My Opposition consists of 10 volumes with a total of 861 pages. The volumes are sheets of accounting paper bound together by string. There are 676 individually dated entries beginning in September 1939 through May 1945. More than 500 newspaper clippings are pasted onto the pages of the diary. The diary is written in a script called Sütterlin, the old German handwriting which was banned in 1941 and replaced by modern Latin lettering to make German easier for the conquered nations of Europe to read and understand.

There are separate pages written in 1938 and 1939, considered preliminary pages to the diary, that explain Kellner's intentions. He meant for his observations to detail the events of those years, and to offer a prescription for future generations to prevent what occurred in Germany during Adolf Hitler's rise to power, when a fledgling democracy willingly embraced dictatorship to solve political disputes. Kellner foresaw Germany's defeat, and warned against a recurrence of totalitarianism.

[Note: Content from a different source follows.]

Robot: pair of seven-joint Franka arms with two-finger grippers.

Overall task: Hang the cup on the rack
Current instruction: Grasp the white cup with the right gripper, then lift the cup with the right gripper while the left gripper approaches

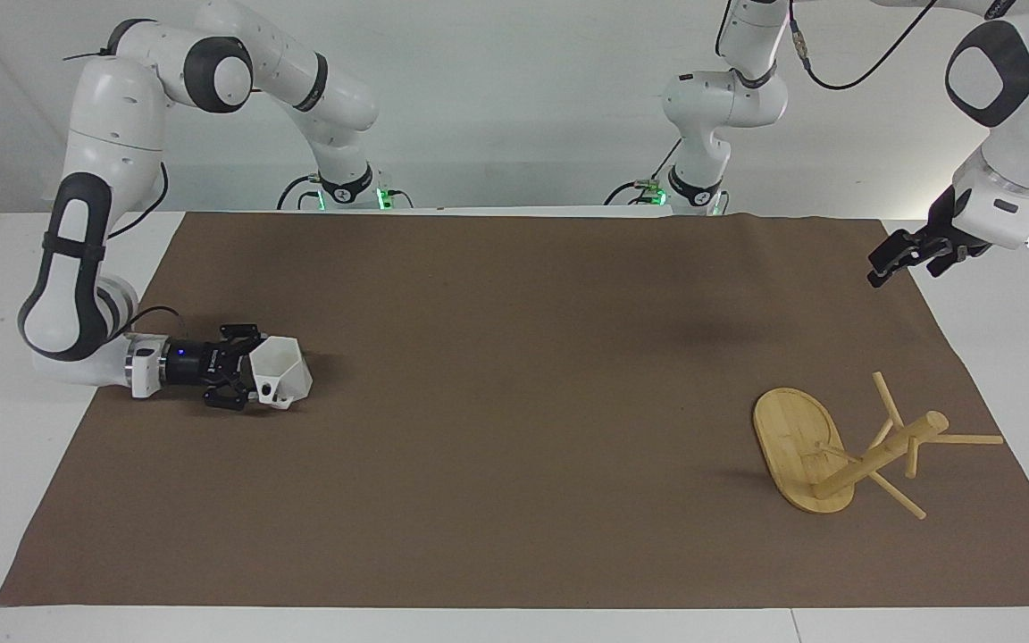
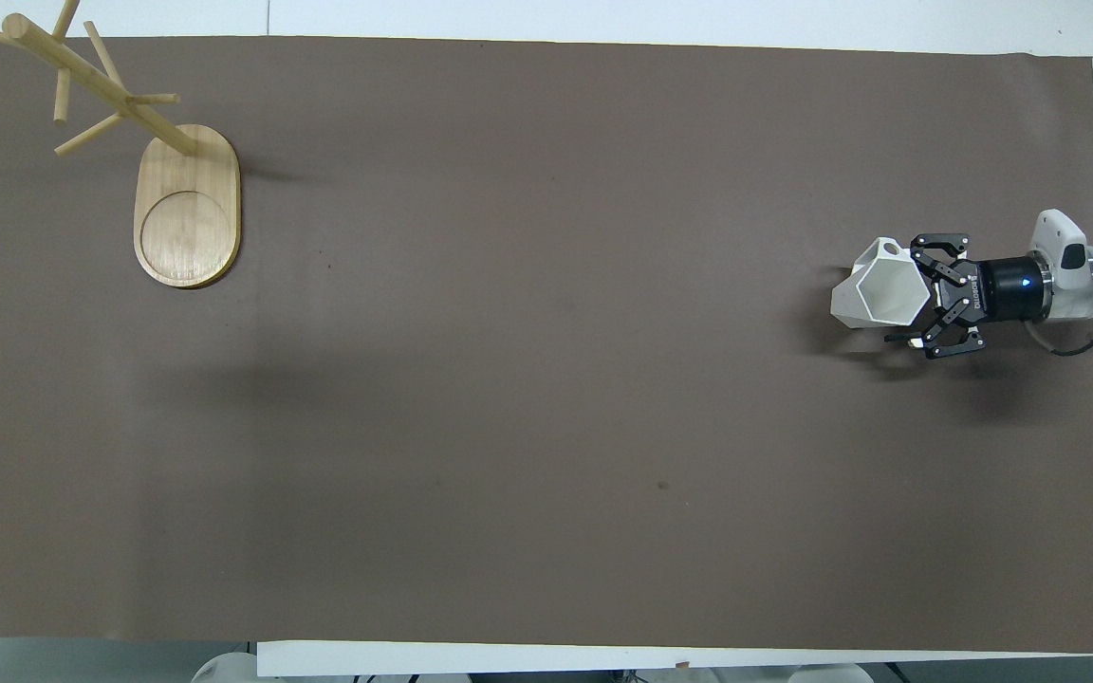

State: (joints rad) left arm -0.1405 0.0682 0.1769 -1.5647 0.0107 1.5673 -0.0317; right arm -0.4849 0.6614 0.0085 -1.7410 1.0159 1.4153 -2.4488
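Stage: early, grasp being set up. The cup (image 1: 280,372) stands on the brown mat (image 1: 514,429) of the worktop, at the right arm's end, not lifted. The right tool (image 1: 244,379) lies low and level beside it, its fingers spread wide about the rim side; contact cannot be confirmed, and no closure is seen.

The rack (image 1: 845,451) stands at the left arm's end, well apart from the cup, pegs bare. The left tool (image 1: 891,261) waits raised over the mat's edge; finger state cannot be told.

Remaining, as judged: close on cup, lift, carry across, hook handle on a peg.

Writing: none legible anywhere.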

He prescribed unrelenting resistance against any ideology that threatened personal liberty and ignored the sanctity of human life.

The complete diary was published by Wallstein Verlag in Göttingen, Germany, in 2011. It consists of two volumes, approximately 1,200 pages, with over 70 illustrations and photographs. The title is "Friedrich Kellner, 'Vernebelt, verdunkelt sind alle Hirne,' Tagebücher 1939-1945."

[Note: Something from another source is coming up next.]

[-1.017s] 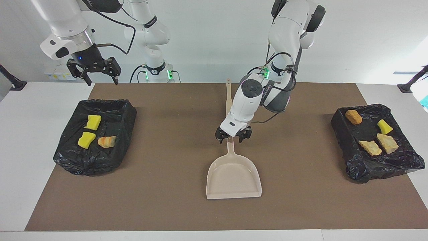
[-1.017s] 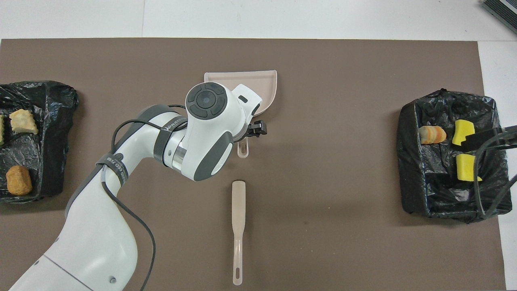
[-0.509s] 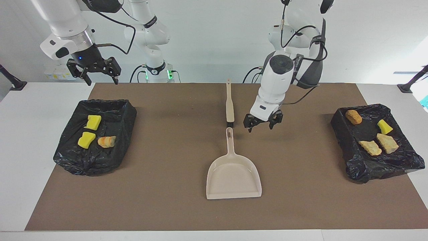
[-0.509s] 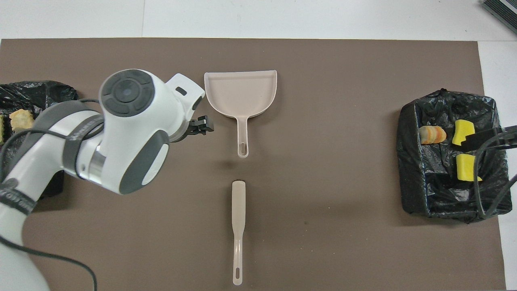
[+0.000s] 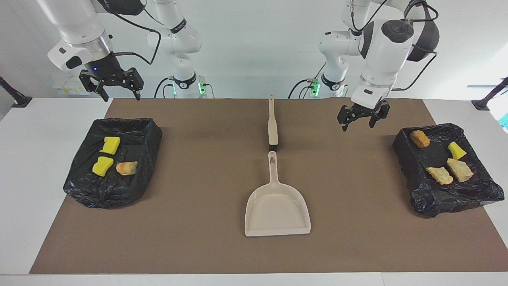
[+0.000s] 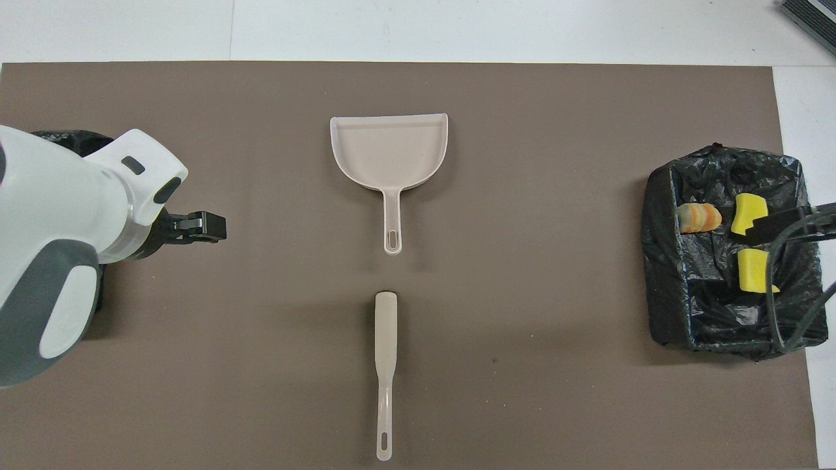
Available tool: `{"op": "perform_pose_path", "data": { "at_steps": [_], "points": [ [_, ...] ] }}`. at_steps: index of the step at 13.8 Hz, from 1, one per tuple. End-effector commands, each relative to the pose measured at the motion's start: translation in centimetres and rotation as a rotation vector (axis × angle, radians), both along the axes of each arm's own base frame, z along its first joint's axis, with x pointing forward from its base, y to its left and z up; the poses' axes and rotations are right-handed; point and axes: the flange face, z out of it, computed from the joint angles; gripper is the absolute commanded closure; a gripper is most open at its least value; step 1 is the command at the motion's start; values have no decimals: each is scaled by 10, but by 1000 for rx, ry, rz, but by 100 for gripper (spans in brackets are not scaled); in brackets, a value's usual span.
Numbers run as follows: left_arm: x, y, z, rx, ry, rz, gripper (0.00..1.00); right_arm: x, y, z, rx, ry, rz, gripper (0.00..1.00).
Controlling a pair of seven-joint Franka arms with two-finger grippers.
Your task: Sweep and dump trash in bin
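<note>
The trash lies in two black-lined bins. The bin [image 5: 99,194] at the right arm's end holds two yellow sponges [image 5: 110,145] [image 5: 102,165] and an orange striped chunk [image 5: 127,168]. The bin [image 5: 436,204] at the left arm's end holds an orange chunk [image 5: 419,138], a yellow piece [image 5: 457,150] and two tan chunks [image 5: 439,175]. My left gripper [image 5: 362,118] is open and empty, raised over the mat beside that bin. My right gripper [image 5: 115,85] is open and empty, held high above its bin, and waits.
A beige dustpan [image 5: 277,208] lies flat mid-mat with its handle toward the robots. A beige brush [image 5: 272,123] lies in line with it, nearer the robots. In the overhead view the left arm [image 6: 59,248] hides its bin.
My left gripper has left the dustpan's handle, risen and swung over the mat toward the bin at the left arm's end. The dustpan stays put. The right arm has not moved.
</note>
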Motion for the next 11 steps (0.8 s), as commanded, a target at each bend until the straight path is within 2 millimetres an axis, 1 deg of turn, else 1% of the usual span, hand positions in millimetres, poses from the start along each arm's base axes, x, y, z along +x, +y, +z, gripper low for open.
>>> {"op": "perform_pose_path", "data": {
  "at_steps": [1,2,4,5,6,8,11],
  "points": [
    [-35,16,28,25,20,-41,0,-4,2,1,14,-13,-15,0],
    [-46,20,38,29,35,-73,0,-4,2,1,14,-13,-15,0],
    [-62,37,54,29,61,-99,0,-4,1,1,14,-13,-16,0],
    [-66,46,62,13,62,-113,0,-4,1,1,14,-13,-16,0],
    [-67,58,69,-4,63,-128,0,-4,0,1,14,-13,-18,0],
    [-63,67,81,-13,65,-194,0,-4,1,1,14,-13,-16,0],
    [-37,76,96,-26,60,-200,0,-4,2,1,14,-13,-15,0]
  ]
}}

The English translation of the diary was published in January 2018 by Cambridge University Press. Translated and edited by Robert Scott Kellner, it is a single volume hardback of 520 pages with 53 illustrations and photographs. The title is "My Opposition: The Diary of Friedrich Kellner -- A German against the Third Reich."

===Reception of the diary===
The diary's first public appearance was at the George Bush Presidential Library and Museum, where it was on display to commemorate the 60th anniversary of VE Day, the end of the war in Europe. It has since been exhibited in other museums in the United States and in Germany. In October 2007, an exhibit of diary facsimiles was at The Great Synagogue of Stockholm, in Stockholm, Sweden. In 2010, the original diary was displayed in an extensive exhibit at Friedrich Ebert Stiftung in Berlin and Bonn, Germany. This was followed by a seven-month exhibit in the U.S., May-December 2010 at Dwight Eisenhower Presidential Library and Museum in Abilene, Kansas, as part of the exhibit "Eisenhower and the Righteous Cause: The Liberation of Europe." In June 2018, the diary was exhibited at Yad Vashem, Jerusalem, Israel, in the International School for Holocaust Studies during the 10th International Conference on Holocaust Education. A permanent Kellner exhibit is at the Fridericianum museum in Laubach, Germany. Coincidentally, this museum is located on the same street as the courthouse where Kellner wrote the diary.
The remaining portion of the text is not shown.